Let the equation of the ellipse be $~\frac{x^2}{a^2}+\frac{y^2}{b^2}=1~~(a^2>b^2)\rightarrow(1)$

The co-ordinates of foci of the ellipse $(1)$ is $~(\pm ae,0).$

Now, the co-ordinates of the upper end of latus rectum passing through the focus $(ae,0)$ is $~L\left(ae,\frac{b^2}{a}\right).$

Again, the co-ordinates of the lower end of latus rectum passing through the focus $(-ae,0)$ is $~L'\left(-ae,-\frac{b^2}{a}\right).$

So, the mid-point of $LL'$ is $~\left(\frac{1}{2}(ae-ae),\frac12(\frac{b^2}{a}-\frac{b^2}{a})\right)=(0,0).$

Hence, $~LL'~$ passes through the centre of the ellipse.

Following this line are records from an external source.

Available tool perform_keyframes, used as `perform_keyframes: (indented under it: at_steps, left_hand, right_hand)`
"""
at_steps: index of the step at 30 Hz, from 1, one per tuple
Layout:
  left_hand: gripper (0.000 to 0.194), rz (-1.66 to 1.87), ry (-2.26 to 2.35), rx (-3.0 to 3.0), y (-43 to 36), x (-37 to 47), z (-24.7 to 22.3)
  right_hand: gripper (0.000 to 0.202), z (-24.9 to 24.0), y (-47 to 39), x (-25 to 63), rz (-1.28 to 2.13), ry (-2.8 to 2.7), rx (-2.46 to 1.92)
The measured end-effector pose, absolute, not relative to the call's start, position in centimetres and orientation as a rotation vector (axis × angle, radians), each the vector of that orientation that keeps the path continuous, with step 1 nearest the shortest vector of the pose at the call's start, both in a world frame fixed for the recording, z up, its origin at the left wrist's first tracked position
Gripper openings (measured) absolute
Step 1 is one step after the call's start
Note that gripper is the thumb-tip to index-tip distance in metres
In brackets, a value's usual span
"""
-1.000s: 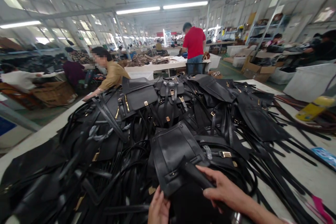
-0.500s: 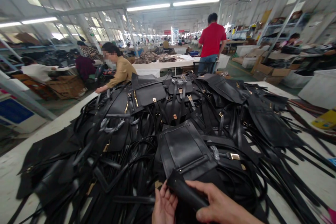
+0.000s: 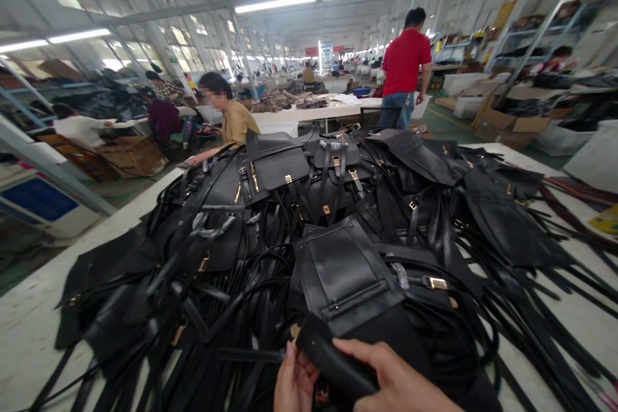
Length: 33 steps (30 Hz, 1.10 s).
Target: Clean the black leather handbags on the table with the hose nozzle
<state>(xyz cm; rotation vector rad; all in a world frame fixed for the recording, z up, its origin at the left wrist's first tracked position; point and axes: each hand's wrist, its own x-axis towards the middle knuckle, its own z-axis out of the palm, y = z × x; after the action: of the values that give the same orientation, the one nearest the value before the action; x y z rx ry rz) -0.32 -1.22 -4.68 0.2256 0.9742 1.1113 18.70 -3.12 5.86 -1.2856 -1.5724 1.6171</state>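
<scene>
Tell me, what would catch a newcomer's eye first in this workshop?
A huge heap of black leather bags and straps covers the white table. At the bottom edge, the left hand and right hand grip a rolled black leather piece. Behind the heap stands a person in a red shirt.

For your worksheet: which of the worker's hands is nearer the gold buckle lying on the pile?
Right. The right hand sits below the buckle; the left hand is farther off, down to its left. Both grip a rolled black piece.

Two hands: left hand [image 3: 293, 386] and right hand [image 3: 396, 383]. One black strap [image 3: 333, 364] between them. One big pile of black bags [image 3: 309, 225], too many to count. One white table [image 3: 29, 328].
</scene>
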Motion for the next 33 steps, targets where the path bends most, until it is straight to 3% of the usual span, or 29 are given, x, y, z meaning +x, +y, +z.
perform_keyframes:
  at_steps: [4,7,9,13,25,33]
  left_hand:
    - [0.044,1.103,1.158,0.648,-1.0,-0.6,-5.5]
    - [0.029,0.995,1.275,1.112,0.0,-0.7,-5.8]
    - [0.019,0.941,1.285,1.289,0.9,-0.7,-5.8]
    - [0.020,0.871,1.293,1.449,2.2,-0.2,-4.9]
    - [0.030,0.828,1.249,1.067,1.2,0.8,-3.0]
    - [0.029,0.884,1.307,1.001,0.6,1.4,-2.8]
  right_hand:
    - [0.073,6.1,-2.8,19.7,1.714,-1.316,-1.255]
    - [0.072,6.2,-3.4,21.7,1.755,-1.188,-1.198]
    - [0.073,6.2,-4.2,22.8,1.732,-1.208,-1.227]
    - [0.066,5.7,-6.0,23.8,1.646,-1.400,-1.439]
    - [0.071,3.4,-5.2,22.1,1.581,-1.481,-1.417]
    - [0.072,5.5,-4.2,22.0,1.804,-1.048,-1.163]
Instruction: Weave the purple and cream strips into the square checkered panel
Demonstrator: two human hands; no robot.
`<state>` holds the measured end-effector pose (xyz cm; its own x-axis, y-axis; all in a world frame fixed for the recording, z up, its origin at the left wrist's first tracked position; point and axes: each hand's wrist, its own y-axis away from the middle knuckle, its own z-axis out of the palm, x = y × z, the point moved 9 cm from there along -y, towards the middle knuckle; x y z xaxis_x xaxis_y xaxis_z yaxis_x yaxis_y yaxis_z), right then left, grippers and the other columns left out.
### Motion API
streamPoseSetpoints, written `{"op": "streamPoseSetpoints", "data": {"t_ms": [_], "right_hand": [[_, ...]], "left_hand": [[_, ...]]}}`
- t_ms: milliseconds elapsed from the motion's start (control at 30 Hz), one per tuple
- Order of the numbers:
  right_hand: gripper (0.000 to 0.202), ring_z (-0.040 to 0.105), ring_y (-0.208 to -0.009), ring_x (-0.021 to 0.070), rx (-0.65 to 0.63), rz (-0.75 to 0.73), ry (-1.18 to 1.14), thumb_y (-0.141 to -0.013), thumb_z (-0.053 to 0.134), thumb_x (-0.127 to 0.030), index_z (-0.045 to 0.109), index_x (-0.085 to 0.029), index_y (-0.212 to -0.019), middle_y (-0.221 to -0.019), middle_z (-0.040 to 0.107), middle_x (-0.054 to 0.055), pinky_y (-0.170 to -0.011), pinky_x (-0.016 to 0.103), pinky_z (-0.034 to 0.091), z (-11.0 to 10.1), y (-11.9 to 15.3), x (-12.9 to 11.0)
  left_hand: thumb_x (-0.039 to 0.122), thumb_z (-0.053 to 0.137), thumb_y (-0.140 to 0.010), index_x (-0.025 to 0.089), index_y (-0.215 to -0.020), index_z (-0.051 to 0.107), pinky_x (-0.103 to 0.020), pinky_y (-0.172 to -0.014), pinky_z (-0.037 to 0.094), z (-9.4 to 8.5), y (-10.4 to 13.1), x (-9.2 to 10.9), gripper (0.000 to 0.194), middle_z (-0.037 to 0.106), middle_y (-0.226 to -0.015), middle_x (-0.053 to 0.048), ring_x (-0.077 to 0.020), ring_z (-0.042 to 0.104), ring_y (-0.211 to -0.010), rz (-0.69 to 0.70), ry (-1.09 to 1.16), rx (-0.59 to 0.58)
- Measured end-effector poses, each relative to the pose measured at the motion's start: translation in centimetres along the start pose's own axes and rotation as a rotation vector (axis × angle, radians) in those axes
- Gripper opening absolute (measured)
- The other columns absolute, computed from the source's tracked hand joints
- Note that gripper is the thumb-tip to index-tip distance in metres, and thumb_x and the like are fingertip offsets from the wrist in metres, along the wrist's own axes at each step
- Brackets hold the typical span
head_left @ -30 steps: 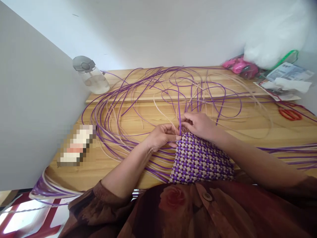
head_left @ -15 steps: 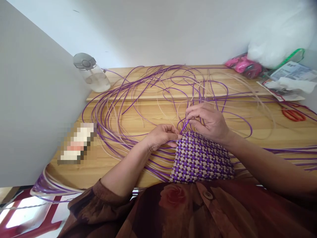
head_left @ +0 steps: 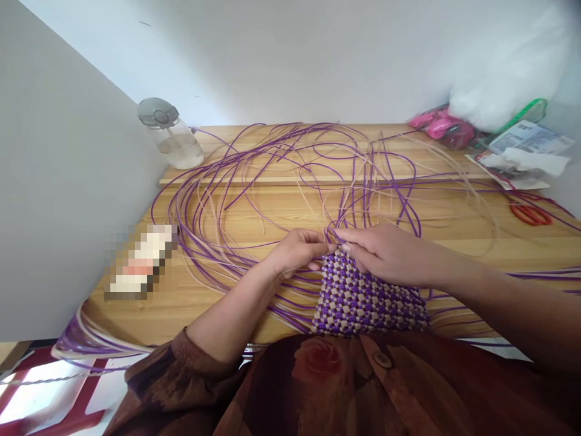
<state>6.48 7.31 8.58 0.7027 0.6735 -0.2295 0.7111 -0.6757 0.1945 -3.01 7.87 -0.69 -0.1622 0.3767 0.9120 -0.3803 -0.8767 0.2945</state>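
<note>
The light wooden table (head_left: 254, 203) has visible grain and a raised strip along its far side. A pale wall (head_left: 290, 66) stands behind it, and a grey panel (head_left: 54, 181) closes off the left. At the far left a clear bottle (head_left: 179, 145) with a grey lid leans in view, some clear liquid inside. At the far right a white plastic bag (head_left: 503, 79) bulges beside a clear bag with pink stuff (head_left: 442, 126) in it; papers (head_left: 531, 139) lie nearer, then red-handled scissors (head_left: 531, 213). A blurred-out object (head_left: 143, 261) lies on the left.

The woven piece (head_left: 365, 297), checked purple and beige, is at the near edge, right of the middle, against the person's patterned shirt (head_left: 318, 387). Loose purple and beige strands (head_left: 218, 163) loop across the table and hang over its near left edge. The left hand (head_left: 297, 253) pinches the piece's far left corner between thumb and fingers. The right hand (head_left: 385, 251) lies over its far edge, fingertips close to the left thumb; whether it grips a strand, I cannot tell.
</note>
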Motion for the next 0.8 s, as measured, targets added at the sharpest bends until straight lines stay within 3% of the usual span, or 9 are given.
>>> {"op": "streamPoseSetpoints", "data": {"t_ms": [167, 333, 400, 467, 533, 600, 700, 800], "right_hand": [[0.028, 0.061, -0.054, 0.0156, -0.09, 0.075, -0.255, -0.094, 0.042, -0.026, 0.062, -0.016, -0.112, -0.064, 0.068, 0.003, -0.056, 0.027, 0.04, 1.0, -0.6, -0.5], [0.035, 0.061, -0.048, 0.0149, -0.301, 0.201, -0.424, -0.096, 0.041, -0.032, 0.053, -0.016, -0.125, -0.067, 0.07, 0.002, -0.049, 0.026, 0.041, 3.2, -0.1, -0.1], [0.031, 0.065, -0.059, 0.0179, -0.235, 0.124, -0.253, -0.096, 0.041, -0.033, 0.062, -0.017, -0.112, -0.074, 0.072, 0.006, -0.057, 0.028, 0.044, 2.2, -0.4, -0.3], [0.031, 0.067, -0.072, 0.0217, -0.03, 0.031, -0.015, -0.096, 0.042, -0.033, 0.069, -0.017, -0.097, -0.082, 0.073, 0.01, -0.065, 0.032, 0.044, 0.0, -1.0, -0.4], [0.03, 0.066, -0.085, 0.0233, 0.205, -0.062, 0.092, -0.096, 0.042, -0.028, 0.07, -0.017, -0.103, -0.097, 0.073, 0.011, -0.073, 0.033, 0.044, -2.2, -1.4, -0.7], [0.034, 0.065, -0.093, 0.0213, 0.327, -0.18, 0.048, -0.095, 0.042, -0.019, 0.065, -0.017, -0.119, -0.112, 0.071, 0.01, -0.079, 0.032, 0.045, -3.0, -2.0, -0.7], [0.031, 0.065, -0.092, 0.0181, 0.263, -0.269, -0.03, -0.092, 0.045, -0.014, 0.066, -0.017, -0.115, -0.108, 0.072, 0.006, -0.079, 0.028, 0.043, -1.8, -3.2, 0.5], [0.023, 0.064, -0.082, 0.016, 0.227, -0.202, -0.05, -0.094, 0.049, -0.023, 0.071, -0.019, -0.098, -0.092, 0.072, 0.003, -0.074, 0.027, 0.041, -1.5, -3.4, 2.7]], "left_hand": [[0.043, 0.088, -0.055, 0.01, -0.071, 0.068, -0.017, -0.049, 0.045, 0.4, -0.1, -0.4, 0.042, 0.059, -0.069, 0.0, -0.0061, 0.053, -0.057, -0.046, 0.081, 0.004], [0.035, 0.088, -0.052, 0.011, -0.066, 0.064, -0.017, -0.042, 0.034, 0.5, -0.1, -0.6, 0.036, 0.058, -0.061, 0.002, -0.0037, 0.046, -0.046, 0.014, 0.06, 0.094], [0.034, 0.085, -0.055, 0.012, -0.065, 0.063, -0.018, -0.041, 0.031, 0.4, -0.1, -0.6, 0.033, 0.055, -0.057, 0.004, -0.0036, 0.042, -0.043, 0.042, 0.058, 0.137], [0.034, 0.083, -0.057, 0.013, -0.063, 0.061, -0.02, -0.04, 0.028, 0.4, 0.0, -0.7, 0.031, 0.051, -0.053, 0.005, -0.0034, 0.038, -0.04, 0.055, 0.059, 0.166], [0.035, 0.083, -0.058, 0.013, -0.064, 0.06, -0.02, -0.039, 0.024, 0.4, 0.0, -0.7, 0.032, 0.05, -0.051, 0.006, -0.0031, 0.035, -0.04, 0.066, 0.046, 0.167], [0.037, 0.084, -0.058, 0.013, -0.065, 0.06, -0.021, -0.04, 0.022, 0.4, 0.0, -0.6, 0.034, 0.049, -0.052, 0.006, -0.0029, 0.034, -0.04, 0.076, 0.029, 0.167], [0.038, 0.086, -0.056, 0.014, -0.064, 0.058, -0.021, -0.04, 0.022, 0.2, 0.0, -0.6, 0.038, 0.048, -0.052, 0.007, -0.003, 0.034, -0.041, 0.065, 0.026, 0.175], [0.04, 0.087, -0.055, 0.014, -0.063, 0.058, -0.021, -0.04, 0.023, 0.3, -0.1, -0.7, 0.039, 0.05, -0.054, 0.005, -0.0034, 0.036, -0.041, 0.036, 0.032, 0.148]]}}
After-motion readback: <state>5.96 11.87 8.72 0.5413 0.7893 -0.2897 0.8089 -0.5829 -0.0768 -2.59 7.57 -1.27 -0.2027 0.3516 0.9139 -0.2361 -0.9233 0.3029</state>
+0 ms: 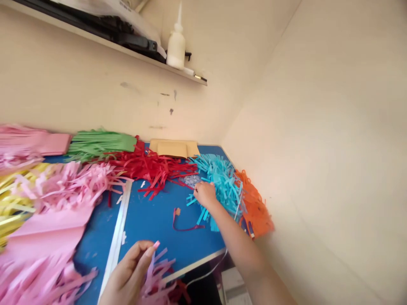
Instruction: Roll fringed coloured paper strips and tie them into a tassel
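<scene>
My left hand [132, 271] is at the bottom of the view, thumb and fingers pinched on a pink fringed paper tassel [160, 269]. The tassel's twisted top sticks out past the fingertips and its strips hang by the table's front edge. Farther out, my right hand [205, 193] has its fingers curled together at a small pile of greyish bits [190, 181], too small to make out. What those fingers hold, if anything, is hidden. Blue fringed paper [221, 173] lies against and behind this hand. A thin dark red strip [187, 229] curves on the table between both hands.
Red [149, 165], green [101, 142], pink [70, 182], yellow [12, 190] and orange fringed paper [254, 205] lies around the blue table [152, 224]. Folded tan paper [171, 149] rests by the wall. A glue bottle [176, 47] stands on the shelf [127, 50]. A white cord [211, 271] hangs near my right arm.
</scene>
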The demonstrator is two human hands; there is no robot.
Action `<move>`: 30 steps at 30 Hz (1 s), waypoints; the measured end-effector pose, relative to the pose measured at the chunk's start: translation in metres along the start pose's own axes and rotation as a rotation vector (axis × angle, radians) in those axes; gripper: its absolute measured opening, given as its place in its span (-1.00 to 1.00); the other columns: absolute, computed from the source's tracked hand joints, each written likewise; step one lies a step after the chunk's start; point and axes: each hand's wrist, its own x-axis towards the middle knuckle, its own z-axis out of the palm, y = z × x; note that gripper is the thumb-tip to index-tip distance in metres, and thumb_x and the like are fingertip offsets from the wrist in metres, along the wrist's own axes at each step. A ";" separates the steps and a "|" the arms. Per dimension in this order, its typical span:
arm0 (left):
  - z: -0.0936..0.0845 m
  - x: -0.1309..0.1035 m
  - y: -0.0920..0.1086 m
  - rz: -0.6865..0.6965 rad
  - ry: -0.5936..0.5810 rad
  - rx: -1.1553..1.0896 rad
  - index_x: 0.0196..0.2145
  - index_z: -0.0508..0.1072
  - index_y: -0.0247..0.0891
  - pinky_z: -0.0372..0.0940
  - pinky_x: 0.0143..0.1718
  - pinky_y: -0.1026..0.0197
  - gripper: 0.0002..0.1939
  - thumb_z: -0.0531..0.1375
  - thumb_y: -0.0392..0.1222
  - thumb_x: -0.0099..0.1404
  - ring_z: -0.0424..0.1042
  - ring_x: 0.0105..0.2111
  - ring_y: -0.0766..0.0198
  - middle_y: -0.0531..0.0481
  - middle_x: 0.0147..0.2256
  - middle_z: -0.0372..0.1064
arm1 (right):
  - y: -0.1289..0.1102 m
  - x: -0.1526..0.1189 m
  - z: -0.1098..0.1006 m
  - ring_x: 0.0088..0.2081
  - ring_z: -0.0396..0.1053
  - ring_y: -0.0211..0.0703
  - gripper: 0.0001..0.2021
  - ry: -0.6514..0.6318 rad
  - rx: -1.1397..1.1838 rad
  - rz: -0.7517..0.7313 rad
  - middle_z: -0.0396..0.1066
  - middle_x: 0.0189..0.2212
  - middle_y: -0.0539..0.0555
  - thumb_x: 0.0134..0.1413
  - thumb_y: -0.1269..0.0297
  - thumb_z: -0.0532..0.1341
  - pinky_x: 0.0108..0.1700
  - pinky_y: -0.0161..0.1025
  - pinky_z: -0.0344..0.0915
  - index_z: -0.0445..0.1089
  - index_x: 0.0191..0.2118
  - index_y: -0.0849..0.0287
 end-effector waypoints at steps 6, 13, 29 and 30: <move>-0.012 0.002 0.000 0.376 0.024 0.287 -0.39 0.53 -0.19 0.36 -0.43 0.34 -0.64 0.18 0.15 0.27 0.43 -0.50 0.30 0.06 -0.51 0.43 | -0.044 -0.096 -0.025 -0.16 0.44 -0.18 -0.91 -0.022 0.530 -0.326 0.55 -0.28 -0.05 0.07 0.37 0.26 0.09 -0.20 0.15 0.51 -0.30 0.07; -0.011 -0.002 0.004 0.669 0.029 0.458 -0.35 0.59 -0.14 0.42 -0.43 0.38 -0.77 0.21 0.01 0.30 0.53 -0.46 0.31 0.03 -0.44 0.55 | -0.068 -0.167 0.010 -0.28 0.48 -0.16 -0.93 -0.118 1.370 -0.116 0.55 -0.37 0.03 -0.05 0.29 0.37 -0.14 -0.27 0.34 0.53 -0.39 0.15; -0.013 -0.005 0.004 0.861 0.009 0.640 -0.25 0.52 -0.13 0.39 -0.44 0.48 -0.80 0.16 -0.01 0.35 0.55 -0.49 0.39 0.12 -0.45 0.56 | -0.061 -0.179 0.007 -0.27 0.46 -0.19 -0.98 0.071 0.963 -0.290 0.55 -0.33 -0.03 0.15 0.34 0.28 0.12 -0.10 0.09 0.43 -0.29 0.08; -0.014 -0.005 0.002 0.803 -0.013 0.614 -0.23 0.50 -0.13 0.38 -0.48 0.48 -0.79 0.19 0.02 0.32 0.54 -0.51 0.39 0.14 -0.47 0.56 | -0.061 -0.180 0.005 -0.28 0.46 -0.19 -0.98 0.058 0.954 -0.299 0.55 -0.34 -0.03 0.15 0.34 0.28 0.11 -0.10 0.09 0.43 -0.29 0.08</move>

$20.~$ Find the equation of the auxiliary circle of the ellipse $~16x^2+25y^2+32x-100y=284.$

21. If the eccentric angles of the two points on the ellipse $~\frac{x^2}{a^2}+\frac{y^2}{b^2}=1~(a^2>b^2)~$ are $~\theta_1~$ and $~\theta_2~$ then prove that the equation of the chord passing through these two points is $~\frac xa \cos \frac{\theta_1+\theta_2}{2}+\frac yb \sin\frac{\theta_1+\theta_2}{2}=\cos\frac{\theta_1-\theta_2}{2}.$

Solution.

By question, let $~P(a\cos\theta_1,b\sin\theta_1)~$ and $~P'(a\cos\theta_2,b\sin\theta_2)~$ be two points on the given ellipse $~\frac{x^2}{a^2}+\frac{y^2}{b^2}=1 \rightarrow(1)$

Now, the equation of the chord $PP'$ of $(1)$ is

$y-b\sin\theta_1=\frac{b(\sin\theta_2-\sin\theta_1)}{a(\cos\theta_2-\cos\theta_1)}(x-a\cos\theta_1) \\ \text{or,}~~ y-b\sin\theta_1\\=\frac ba \cdot \frac{-2\cos\left(\frac{\theta_1+\theta_2}{2}\right)\sin\left(\frac{\theta_1-\theta_2}{2}\right)}{2\sin\left(\frac{\theta_1+\theta_2}{2}\right)\sin\left(\frac{\theta_1-\theta_2}{2}\right)}(x-a\cos\theta_1)\\=-\frac ba \cdot \frac{\cos\left(\frac{\theta_1+\theta_2}{2}\right)}{\sin\left(\frac{\theta_1+\theta_2}{2}\right)}(x-a\cos\theta_1) \\ \therefore \frac yb \sin\left(\frac{\theta_1+\theta_2}{2}\right)-\sin\theta_1 \cdot \sin\left(\frac{\theta_1+\theta_2}{2}\right)\\=-\frac xa\cos\left(\frac{\theta_1+\theta_2}{2}\right)+\cos\theta_1 \cos\left(\frac{\theta_1+\theta_2}{2}\right) \\ \text{or,}~~ \frac xa \cos \left(\frac{\theta_1+\theta_2}{2}\right)+\frac yb\sin\left(\frac{\theta_1+\theta_2}{2}\right)=\cos\theta_1 \cos\left(\frac{\theta_1+\theta_2}{2}\right)+\sin\theta_1\sin\left(\frac{\theta_1+\theta_2}{2}\right)\\=\cos\left(\theta_1-\frac{\theta_1+\theta_2}{2}\right)=\cos\left(\frac{\theta_1-\theta_2}{2}\right).$

22. If the eccentric angles of the extremities of two chords which are passing through two points on major axis and the points are equidistant from centre of the ellipse, are $~\alpha, \beta, \gamma,\delta~$ respectively, then show that $~\tan\alpha \tan\beta \tan\gamma\tan\delta=1.$

Solution.

Let the equation of the ellipse be $~\frac{x^2}{a^2}+\frac{y^2}{b^2}=1.$

Also, suppose that $PP'$ and $QQ'$ are two chords of the ellipse whoch are equidistant from the centre of the ellipse. Consider that two chords intersect the major axis at $~S(k,0)$ and $S'(-k,0)$ respectively.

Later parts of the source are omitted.